Another thing worth noting is that TikTok is a Chinese-owned application. There’s endless talk in the current moment about Chinese-Russian relations and a Chinese firm facilitating the distribution of Russian propaganda to Western palms and eyeballs during a hot conflict seems novel.

To sum up: by logging in to a fresh Twitter account and following Elon Musk as well as the “Business and finance” vertical my attention was directed at a Putin-propaganda effort to undermine confidence in the USA financial system that bore the watermark of a Chinese-owned platform. In an unpredictable smartphone and social media instant you can end up face-to-face with a major political figure’s fount of massaged information.
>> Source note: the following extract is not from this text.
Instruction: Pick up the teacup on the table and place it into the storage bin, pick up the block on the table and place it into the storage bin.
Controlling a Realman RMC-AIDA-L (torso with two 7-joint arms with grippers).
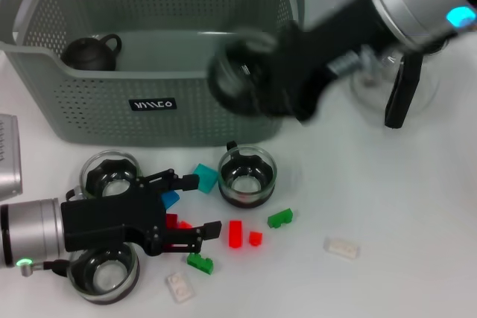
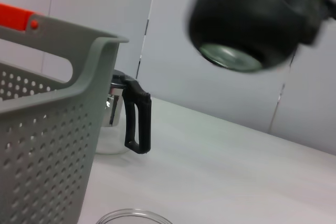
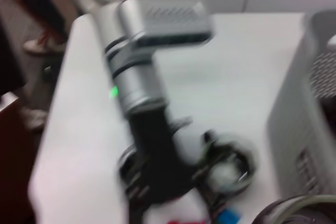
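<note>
the storage bin point(image 1: 112, 113) fills the upper left of the head view, and one small dark teapot-like vessel point(image 1: 91, 52) already sits inside it at the upper left. in the upper middle, the right gripper point(image 1: 257, 83) holds a dark-rimmed glass teacup point(image 1: 237, 78) in the air at the bin's front right corner, blurred with motion; it looks closed on the cup, which is not yet inside. three more teacups stand on the white table point(image 1: 402, 206): one at centre point(image 1: 247, 176) and two at lower left point(image 1: 110, 172) point(image 1: 103, 273). the left gripper point(image 1: 192, 205), fingers spread and empty, hovers at lower left over scattered blocks, near a red block point(image 1: 235, 233). judging by this, the first cup is mid-delivery, and every block remains on the table.
</note>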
As far as Russia and China, it’s surprising that all this is tolerated, to the extent that it is, by the Western establishment.

China, global trade, finance and the “Internet of Things”

“The real threat to American financial hegemony comes not from the digital currency as such, but from the integration of so-called smart logistics and the ‘Internet of Things.’ China is racing to lead a revolution in transport and warehousing that will allow counter parties to track all goods at every stage of production and shipment around the world, making global supply chains transparent. This will drastically reduce the banking system’s role as intermediary and shrink the working capital required for trade.”

“Chips that cost a few cents to produce will be embedded in every traded product and communicate in real time with servers that direct them to automated warehouses, driverless trucks, digitally-controlled ports, and ultimately to end users. Artificial Intelligence will direct goods to the cheapest and fastest transport and allow buyers to find the cheapest prices. 5G communications between servers and goods will verify the production, transit, and storage status of trillions of items in trade. The working capital required for transactions in international trade will shrink.”

“…China is several years ahead of the United States in deploying 5G networks and building out the manufacturing and logistics technology that 5G enables. The technologies associated with the Fourth Industrial Revolution, moreover, may give China a degree of influence in huge swaths of the world unimaginable within the framework of existing industrial organization. Billions of people in the developing world live on the margins of the global economy, working subsistence plots, engaging in petty commerce, with little access to information, education, medical care, and social services. Cheap mobile broadband is connecting them to the world market, integrating them into what Huawei calls its ‘ecosystem’ of telecommunications, e-commerce, e-finance, telemedicine, and smart agriculture. . . . China tore out traditional society at the grass roots and urbanized 600 million people during the past 35 years, and it believes that it can integrate billions more into its virtual empire during the next decade.”